Seeking professional help is the only way forward in such circumstances, and if Diane's husband will not seek that himself then perhaps Diane you should seek advice from such professionals yourself to forward the situation.

There is plenty of well qualified and experienced help out there who I am sure will aid the situation for both your husband and yourself Diane.

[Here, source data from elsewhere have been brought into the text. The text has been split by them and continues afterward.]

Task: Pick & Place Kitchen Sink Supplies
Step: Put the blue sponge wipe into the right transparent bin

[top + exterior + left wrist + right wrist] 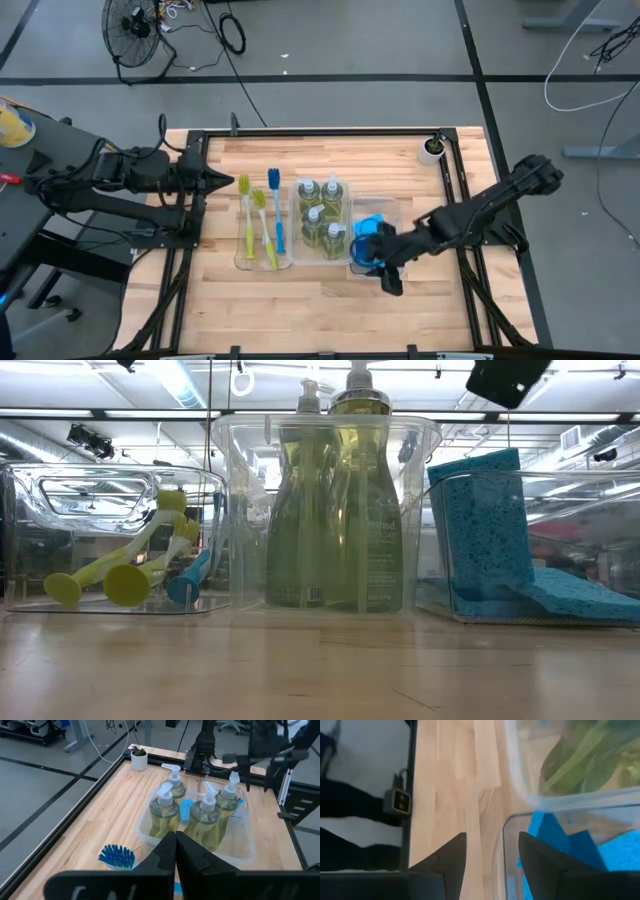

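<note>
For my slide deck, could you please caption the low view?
Clear plastic compartment trays on the wooden table hold long-handled dish brushes, yellow-green soap pump bottles and blue rectangular sponges.

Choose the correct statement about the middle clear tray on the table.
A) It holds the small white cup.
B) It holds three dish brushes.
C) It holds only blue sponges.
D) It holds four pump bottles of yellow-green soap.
D: the high view shows four soap bottles standing in the middle tray, with the brushes and the sponges in the trays on either side.
</note>
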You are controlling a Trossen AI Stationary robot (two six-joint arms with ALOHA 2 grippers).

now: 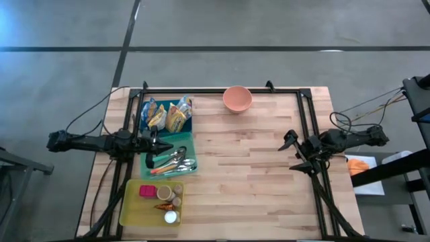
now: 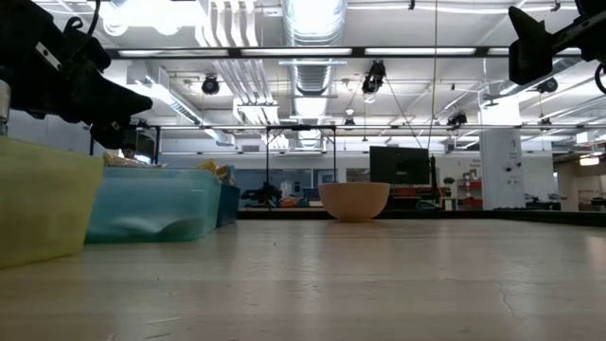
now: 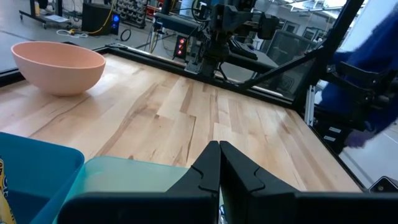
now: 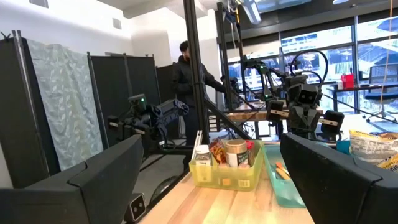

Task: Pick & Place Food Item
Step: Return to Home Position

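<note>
**A:** Food first. Where is it?

**B:** All binned. Spice cans point(image 1: 168, 198) stand in the yellow bin point(image 1: 129, 205), a red can point(image 1: 147, 191) among them. Snack packets point(image 1: 168, 115) lie in the dark blue bin point(image 1: 189, 127). Nothing loose on the table point(image 1: 255, 188).

**A:** How would they handle?

**B:** My guess: cans are light, stiff and smooth-sided, liable to slip or tip. Take one round the body, below the lid, from above. Packets are soft and crinkly, contents crushable. Pinch a sealed edge, gently.

**A:** Other containers?

**B:** Light blue bin point(image 1: 189, 140), between the other two. It holds spoons point(image 1: 178, 159), some silver, one with an orange handle, plus a dark utensil. Cannot make out a green one. Pink bowl point(image 1: 237, 99) at the far edge, well apart from the bins, nothing showing in it.

**A:** Grippers?

**B:** Left gripper point(image 3: 219, 158) hangs over the light blue bin, near its border with the dark blue one. Fingers pressed together, nothing between them. Right gripper point(image 1: 290, 150) is at the table's right side, well clear of the bins, fingers spread wide, empty.

**A:** Job status?

**B:** Sorting looks done. What remains, I judge, is pulling both arms back to rest. The left should lift clear of the bin walls before retreating.
</note>
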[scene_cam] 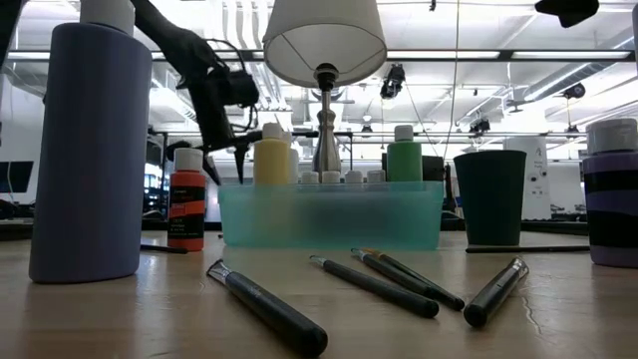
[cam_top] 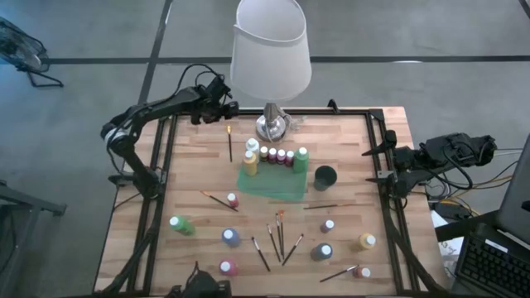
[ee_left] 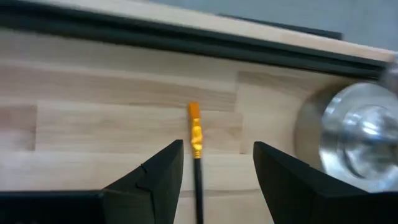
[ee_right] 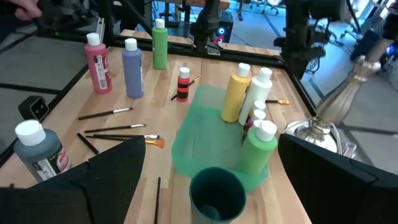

Diane227 Wed 14-Aug-19 19:57:47

Thankyou everyone. No im not happy at the moment. I agree that I need to do something about it.
I used to go out with three friends before I met DH. They were all divorced like me. So when I met DH there were some nasty comments about how I couldnt live without a man etc etc. I think they didnt want another husband and couldnt see why I would. On our wedding day one even bitched to another person who told me about it. So I dropped them.
I tried Yoga and swimming but babysitting for GC took over for a while but I could now go back. I need to get a grip and make the effort.
Im sure a nights sleep and things will look better in the morning.
I was just so angry and upset earlier.
There are a lot of people worse off.
Have a good evening everyone. X

CanadianGran Wed 14-Aug-19 19:20:40

Hi Diane,
from your posts above I've gathered he drinks too much, doesn't want to do anything but sit around and watch TV, pulls faces and complains you're nagging any time you ask for something.
Sounds like you need a serious talk with him. Don't say it's too late to change. You don't sound happy at all, and that's no way to spend your time.